Dr Edmond S. L Ho he/him
 
						Senior Lecturer in Machine Learning
Mission Priority Areas
My research interests are mostly related to modelling and analysing human data captured from different sensors under Visual Computing. I have been working on projects in understanding body movements from sensors such as optical Motion Capture (MOCAP) systems, Inertial Measurement Units (IMUs), and Color (RGB) and Depth Videos. I am always interested in how sensor data can be analyzed and lead to a better understanding of human activities. I belong to the Computer Vision and Autonomous Systems (CVAS) research group at the School of Computing Science. My group investigates fundamental issues of how to analyse sensor data and also how to apply this knowledge within practical applications. Our projects cover all aspects of human body modelling in 3D, including animation, human motion and surface modelling, human-human and human-object interactions, pedestrian-vehicle interactions, human motion analysis in healthcare, etc. This approach opens a broad range of application areas such as; creative media, engineering, medicine, textiles & clothing, and military & security. Through the collaborations at the CDT, I would like to explore other potential applications of the sensor-based human movement analysis in other domains as well as further contribute to the scientific novelty in sensor data analysis with other experts.
I have been working closely with clinicians and clinical researchers from NHS since 2018 to analyze infant body movement from RGB videos to automate General Movement Assessment (GMA) which is a non-invasive tool for early prediction of Cerebral Palsy.

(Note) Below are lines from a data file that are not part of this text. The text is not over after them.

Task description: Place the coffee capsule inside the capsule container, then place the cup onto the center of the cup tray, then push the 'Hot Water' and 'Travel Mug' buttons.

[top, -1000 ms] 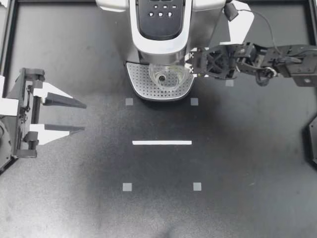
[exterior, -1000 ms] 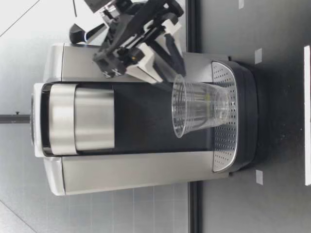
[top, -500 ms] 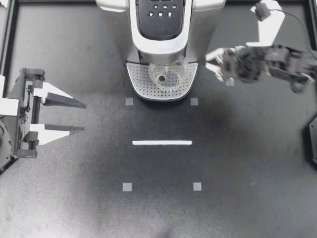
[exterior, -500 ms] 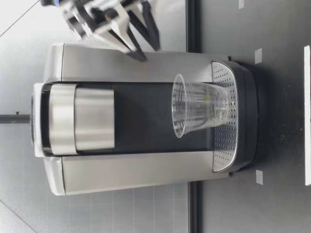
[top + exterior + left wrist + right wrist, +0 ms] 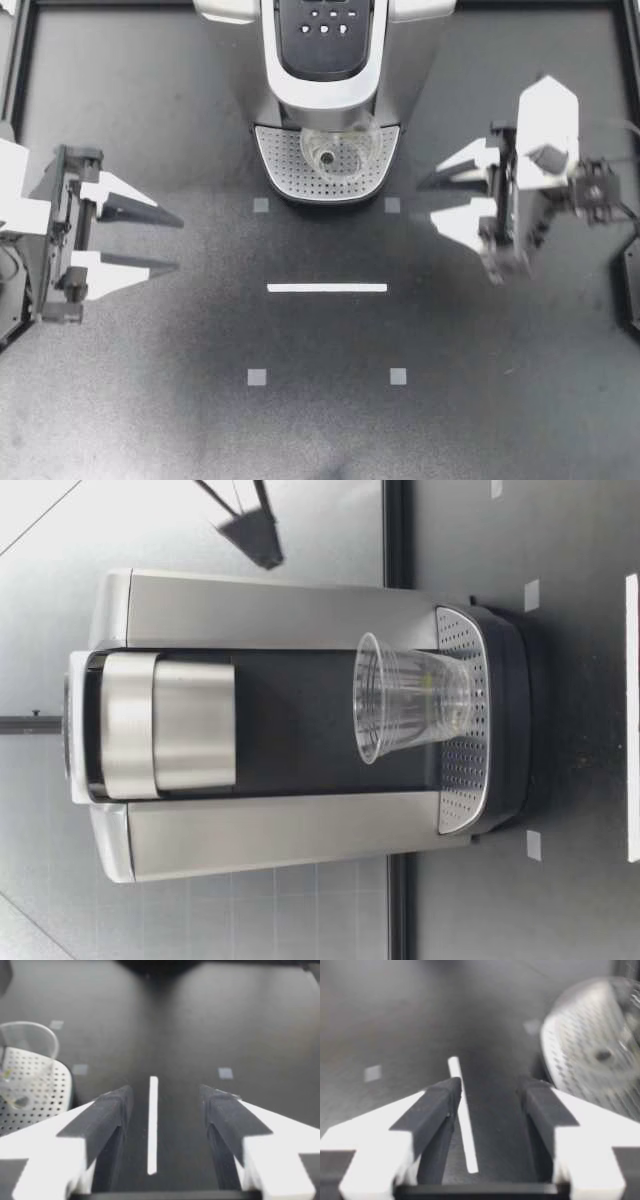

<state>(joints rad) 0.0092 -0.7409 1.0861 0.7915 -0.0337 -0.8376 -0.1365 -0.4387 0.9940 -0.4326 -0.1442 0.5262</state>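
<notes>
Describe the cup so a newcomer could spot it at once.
Find the big silver coffee machine. At its foot lies a perforated cup tray, and the cup stands upright on it. It is the only clear plastic thing there.

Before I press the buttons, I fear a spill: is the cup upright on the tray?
Upright. The cup stands base-down on the cup tray, its open rim upward.

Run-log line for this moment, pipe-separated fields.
cup upright on cup tray | left gripper open, empty | right gripper open, empty, apart from coffee machine
</notes>
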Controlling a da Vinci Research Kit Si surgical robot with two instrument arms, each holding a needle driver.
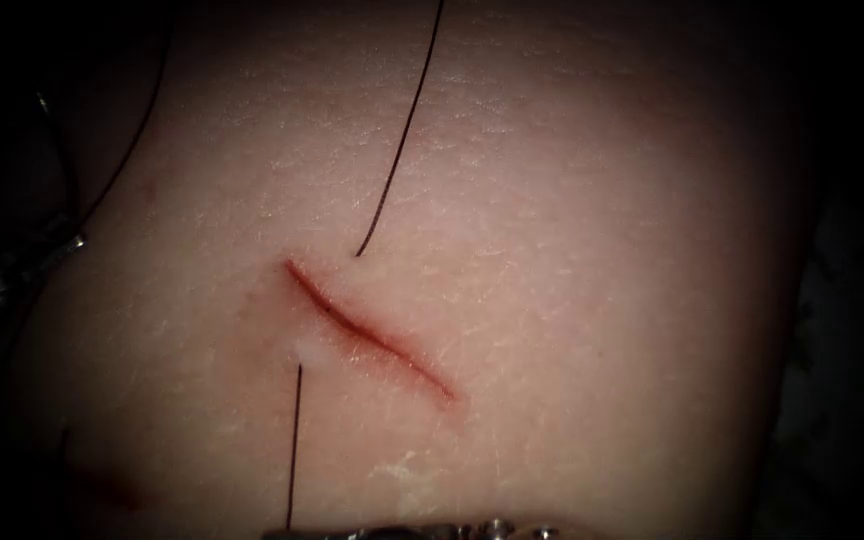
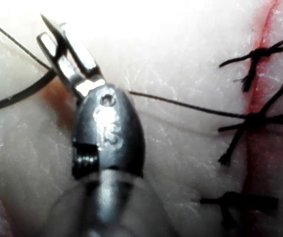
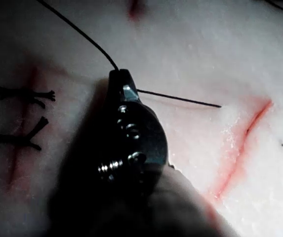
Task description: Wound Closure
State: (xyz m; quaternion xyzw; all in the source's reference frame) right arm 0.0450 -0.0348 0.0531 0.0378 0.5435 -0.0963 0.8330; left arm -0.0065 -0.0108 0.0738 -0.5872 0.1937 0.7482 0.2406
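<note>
The tissue has an open cut running on a slant. Dark thread comes down from above and enters the tissue on the cut's right side. It comes out on the left side, and that strand drops to my right tool at the lower edge. The right tool's jaws are shut on the thread, close to the cut. My left tool is far left of the cut. Its jaws grip the dark curved needle near one end; the needle is outside the tissue.
A second cut closed with several black knotted stitches lies near the left tool; its stitches also lie behind the right tool. A thin thread trails over the dark left side. A red mark sits at the lower left.
</note>
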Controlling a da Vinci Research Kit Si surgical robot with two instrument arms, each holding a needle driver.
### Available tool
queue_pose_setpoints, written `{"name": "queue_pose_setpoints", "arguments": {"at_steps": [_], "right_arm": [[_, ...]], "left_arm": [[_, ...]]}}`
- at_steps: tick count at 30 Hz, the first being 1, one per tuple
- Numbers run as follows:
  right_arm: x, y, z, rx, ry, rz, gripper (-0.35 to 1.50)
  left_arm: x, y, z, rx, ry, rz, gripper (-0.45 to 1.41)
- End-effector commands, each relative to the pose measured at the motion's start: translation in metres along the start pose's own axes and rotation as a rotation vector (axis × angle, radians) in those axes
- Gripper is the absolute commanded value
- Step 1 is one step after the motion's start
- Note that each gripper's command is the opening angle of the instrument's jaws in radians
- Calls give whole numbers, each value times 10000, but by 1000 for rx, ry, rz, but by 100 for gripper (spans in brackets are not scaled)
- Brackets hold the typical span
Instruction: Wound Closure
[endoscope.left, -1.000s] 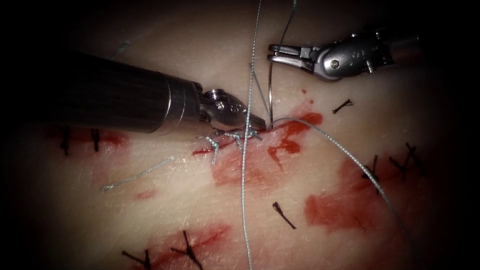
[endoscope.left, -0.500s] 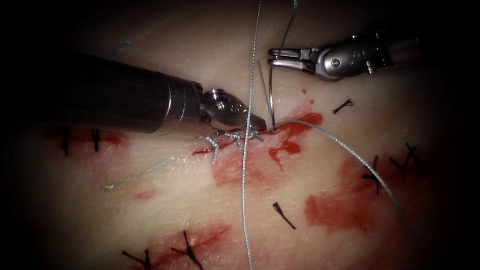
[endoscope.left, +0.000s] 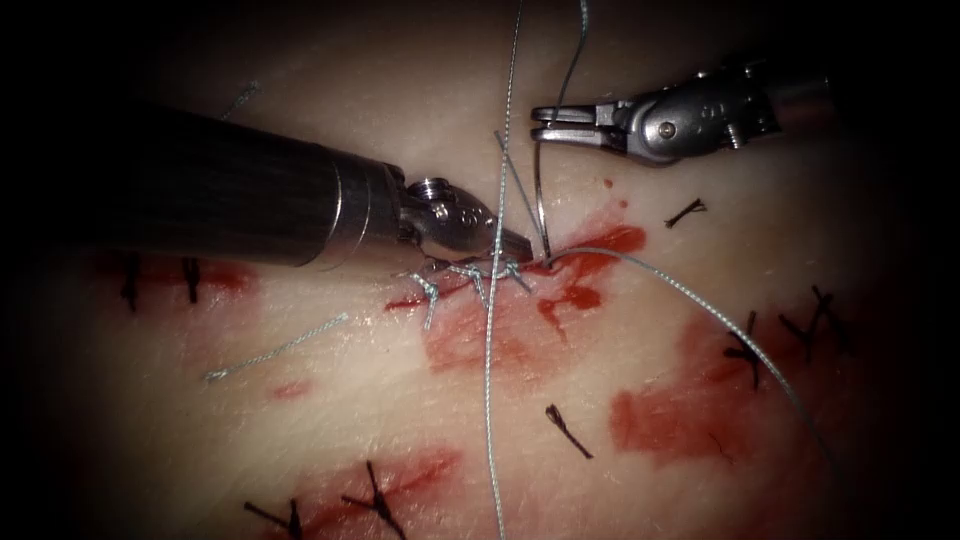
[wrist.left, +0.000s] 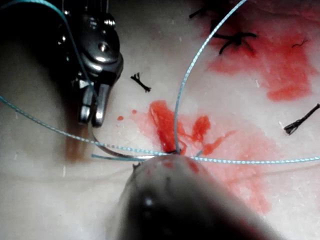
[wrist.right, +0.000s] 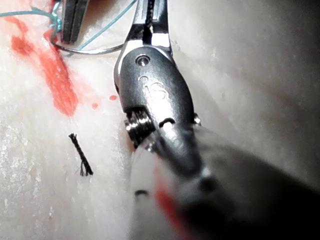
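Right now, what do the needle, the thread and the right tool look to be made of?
Needle: thin, smooth, grey and glinting, apparently polished steel wire; the right tool holds one end, the other meets the tissue at the cut.
Thread: pale blue-grey with a beaded, twisted texture, probably braided fibre.
Right tool: bright, mirror-like with a screw head, looks like polished metal.

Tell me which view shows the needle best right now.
The endoscope view: the needle arcs from the right end effector, shut on its upper end, down into the tissue at the cut beside the left end effector. The left wrist view shows its lower curve; the right wrist view, a short arc.
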Motion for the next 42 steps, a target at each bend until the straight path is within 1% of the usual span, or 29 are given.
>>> {"name": "queue_pose_setpoints", "arguments": {"at_steps": [1,6,14,17,22,26,35,42], "right_arm": [[-5,0,10,8,0,-21,-35],[-6,3,7,12,-16,-89,-35],[-2,3,3,12,-17,-86,-35],[1,4,4,8,-11,-72,-35],[-1,-1,4,1,-9,0,-35],[0,-2,4,-34,-3,63,-35],[0,-3,4,-51,-6,80,-35],[-4,-6,1,-59,-11,123,-35]], "left_arm": [[0,0,7,-1,0,0,-45],[0,0,7,-1,3,0,-45],[1,1,7,2,6,0,-45],[1,1,7,2,6,0,-45],[1,1,7,2,6,0,-45],[1,1,7,2,6,-1,-45],[1,1,7,5,6,-1,-45],[1,1,6,4,9,-1,-45]]}}
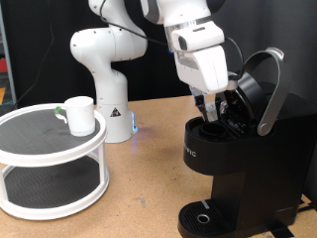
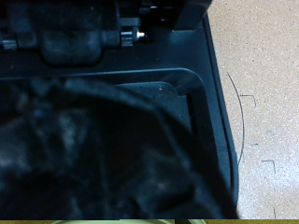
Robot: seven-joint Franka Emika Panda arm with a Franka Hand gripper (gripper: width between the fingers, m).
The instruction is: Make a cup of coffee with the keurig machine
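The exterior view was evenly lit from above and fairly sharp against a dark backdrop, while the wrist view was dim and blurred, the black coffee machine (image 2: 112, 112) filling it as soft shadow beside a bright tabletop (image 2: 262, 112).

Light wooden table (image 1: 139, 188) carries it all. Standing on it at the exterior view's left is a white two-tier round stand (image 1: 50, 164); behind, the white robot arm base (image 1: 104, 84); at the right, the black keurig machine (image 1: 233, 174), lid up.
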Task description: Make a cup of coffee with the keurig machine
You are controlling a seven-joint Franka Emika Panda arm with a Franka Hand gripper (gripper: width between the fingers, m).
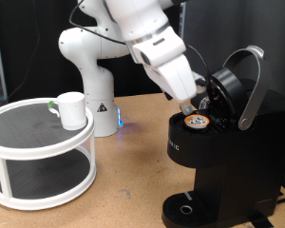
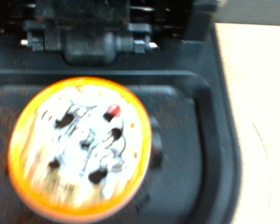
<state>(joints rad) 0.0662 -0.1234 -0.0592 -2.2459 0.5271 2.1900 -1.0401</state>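
Observation:
The keurig machine [image 1: 218, 161] is tall and black and stands at the exterior view's right. Its hinged lid with the silver-grey handle [image 1: 252, 85] is raised. A small coffee pod [image 1: 195, 122] with an orange rim and a printed lid sits in the open chamber. My gripper [image 1: 201, 101] hovers just above the pod, between it and the raised lid. In the wrist view the pod [image 2: 79, 145] fills the frame, seated in the machine's black top [image 2: 201, 121], and no fingers show. The white cup [image 1: 73, 109] stands on the round white table, far from the gripper.
The round white two-tier table [image 1: 28, 142] is at the exterior view's left. The arm's white base [image 1: 90, 85] stands behind it on the wooden tabletop [image 1: 133, 171]. The machine's round drip tray [image 1: 185, 207] is low at the front with nothing on it.

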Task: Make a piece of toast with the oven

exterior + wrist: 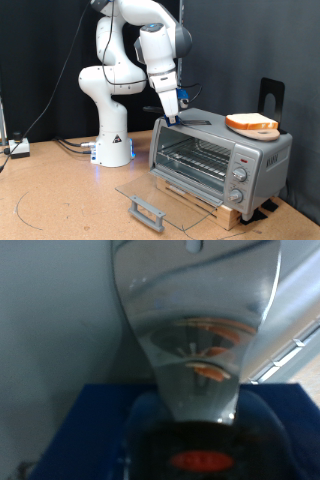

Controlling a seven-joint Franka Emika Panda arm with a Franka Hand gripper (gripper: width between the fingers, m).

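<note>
The oven (215,160) stands on a wooden board at the exterior view's right, and its glass door (150,200) hangs open and lies flat in front. Its wire rack shows inside with nothing on it. The piece of toast (252,124) lies on a round wooden plate on the oven's roof, towards the right. My gripper (172,114) points down at the roof's left end, its blue fingers (168,103) just above the metal. In the wrist view a blurred shiny metal shape (195,330) with orange reflections fills the frame above a blue part (90,430).
The white robot base (112,140) stands left of the oven, with cables on the tabletop (60,200) beside it. A black bracket (272,95) rises behind the oven's right end. The three knobs (240,175) sit on the oven's right panel.
</note>
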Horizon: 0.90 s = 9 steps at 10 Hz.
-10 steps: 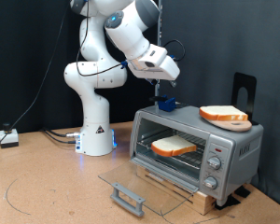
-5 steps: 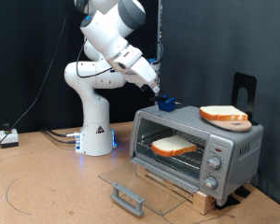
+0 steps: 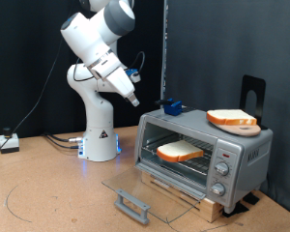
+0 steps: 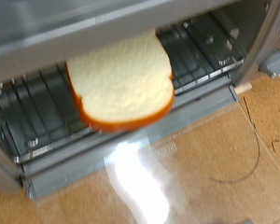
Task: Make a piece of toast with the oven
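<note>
The white arm is raised and folded, its gripper (image 3: 134, 100) above and to the exterior view's left of the silver-grey toaster oven (image 3: 244, 153); finger spacing cannot be determined. The pale, brown-crusted piece of toast (image 3: 179, 151) lies on the wire rack (image 4: 205, 58), glass door (image 3: 140, 186) lowered.

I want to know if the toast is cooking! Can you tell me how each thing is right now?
piece of toast: lying flat on the wire rack inside the oven
oven: door open, folded down flat
gripper: up in the air, away from the oven, holding nothing
second slice: resting on top of the oven
</note>
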Each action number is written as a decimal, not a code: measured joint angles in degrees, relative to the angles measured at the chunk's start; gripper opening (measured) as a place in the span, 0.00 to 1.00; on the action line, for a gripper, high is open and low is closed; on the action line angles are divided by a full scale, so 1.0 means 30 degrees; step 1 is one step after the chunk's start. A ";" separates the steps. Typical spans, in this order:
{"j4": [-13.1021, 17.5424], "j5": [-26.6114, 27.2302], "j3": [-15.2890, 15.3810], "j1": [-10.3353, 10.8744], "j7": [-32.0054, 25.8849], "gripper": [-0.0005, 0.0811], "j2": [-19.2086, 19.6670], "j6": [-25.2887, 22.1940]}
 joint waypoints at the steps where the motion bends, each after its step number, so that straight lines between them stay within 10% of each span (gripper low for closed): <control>1: 0.0320 -0.0332 -0.0538 -0.0172 -0.0839 1.00 0.0627 -0.0110; 4: 0.0702 -0.0143 -0.0720 -0.0223 -0.1140 1.00 0.1417 -0.0217; 9: 0.1227 0.1313 0.0613 -0.0914 0.9415 1.00 0.3574 0.3969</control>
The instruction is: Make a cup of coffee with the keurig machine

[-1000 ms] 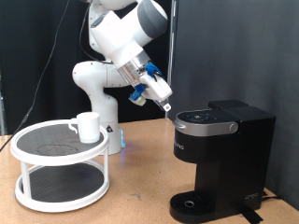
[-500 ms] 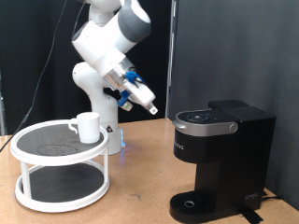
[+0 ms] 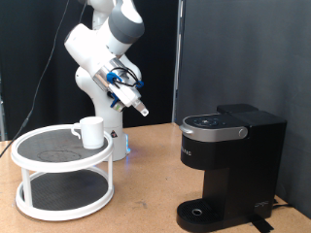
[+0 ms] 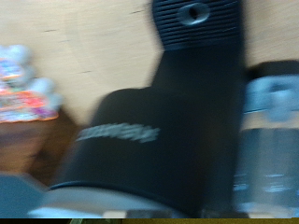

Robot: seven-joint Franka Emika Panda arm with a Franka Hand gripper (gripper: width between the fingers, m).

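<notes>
- Since a second ago the gripper (image 3: 142,111) has swung away from the keurig machine (image 3: 229,167), travelling toward the exterior view's left and rising a little; it had been just above the machine's top edge and now hangs in open air between the machine and the cup (image 3: 90,130).
- Its fingers point down and toward the exterior view's right, and nothing shows between them; whether they are apart or together cannot be told at this size.
- It touches nothing in the exterior view.
- The white cup stands upright on the upper tier of a round two-level rack (image 3: 64,175), on the exterior view's left, below the gripper and to its left, well apart from it.
- The black machine sits on the wooden table (image 3: 146,199) at the exterior view's right with its lid down and its round drip base bare.
- In the wrist view the machine (image 4: 159,131) fills most of the blurred picture, seen from above, with its drip base (image 4: 198,23) visible.
</notes>
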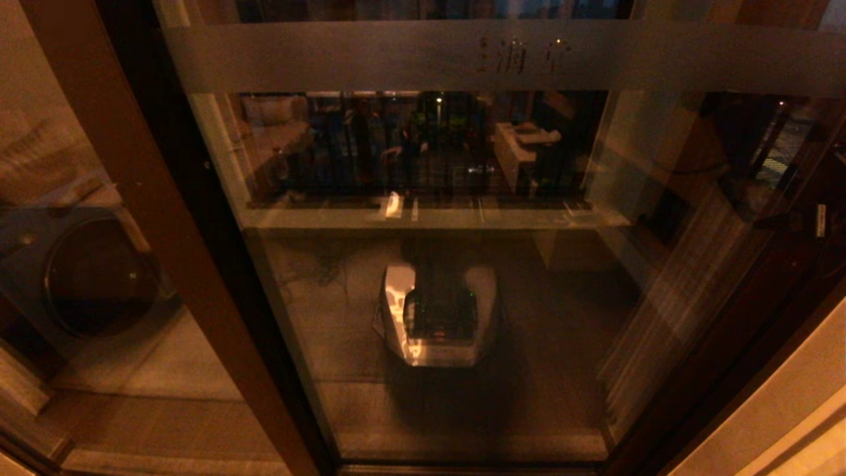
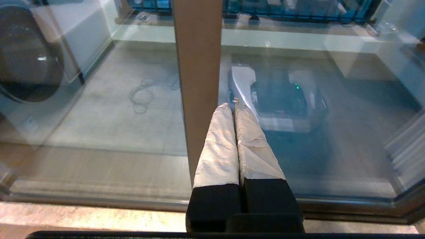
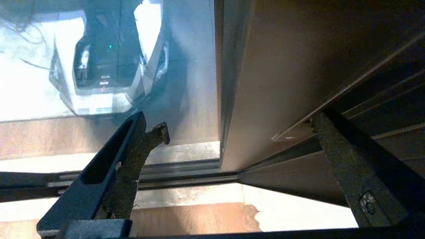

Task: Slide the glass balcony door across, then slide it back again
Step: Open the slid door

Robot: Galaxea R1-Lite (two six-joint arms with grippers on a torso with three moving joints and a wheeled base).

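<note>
- One glass balcony door [image 1: 462,264] fills the middle, its frosted band [image 1: 396,59] up top
- One washing machine [image 1: 92,277] sits behind the left glass
- Left gripper [image 2: 235,105] is closed, beside the brown frame post [image 2: 199,83]
- Right gripper [image 3: 239,126] is open by the door's edge

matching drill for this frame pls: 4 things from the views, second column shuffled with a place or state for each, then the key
Things
1. left gripper
2. right gripper
3. frosted band
4. washing machine

Place or state
A. behind the glass, on the robot's left
B. fingers spread wide, at the dark frame edge of the glass balcony door
C. wrapped fingers pressed together, beside a brown frame post
D. across the top of the pane, with small characters

Pairs: 1-C, 2-B, 3-D, 4-A
</note>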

This is achieved by analysing the body movements extracted from RGB videos using machine learning. Our pilot studies, which include a dataset collected from NHS patients, have led to externally funded projects for upscaling our work in automating GMA and detecting other conditions such as Epilepsy
I am open to supervise different kinds of project, with a special interest in digitizing humans which aligns closely with my ongoing research. I see supervision as a partnership – guiding, supporting, and learning with my students. I aim to mentor through collaboration, i.e. encouraging independence while working closely with students to refine ideas and build strong research foundations. I have 5 PhD students who have graduated (primarily supervised by me) over the last few years, with 4 of them working in AI-related R&D roles in the industry, and 1 of them is working as a Research Manager to facilitate interdisciplinary research in AI at the University of Manchester.
My commitment to Equity, Diversity, and Inclusion is central to how I supervise and conduct research. I aim to create a welcoming environment where students from all backgrounds feel valued, respected, and empowered to contribute their unique perspectives. I actively encourage diversity of thought, experience, and culture in my research group, and I work to remove barriers to participation by promoting fairness, accessibility, and open dialogue. By mentoring collaboratively and equitably, I seek to ensure that every student has the opportunity to grow, thrive, and achieve their potential. My experience in EDI is mostly related to Outreach and Research Practise. For outreach, my interdisciplinary research involves a lot of engagement activities with stakeholders. When we are organizing the Patient and Public Involvement (PPI) activities for my projects in healthcare, we ensure that the underrepresented groups in the community will be reached. I also did the same when delivering a series of public engagement events whit my role of Turing Network Development Award Lead (before joining Glasgow, at Northumbria University in 2022-2023). For research practice, as my research focuses on collecting data from humans, we always aim to incorporate diverse human data in projects to ensure an ethical and fair representation of people in my work.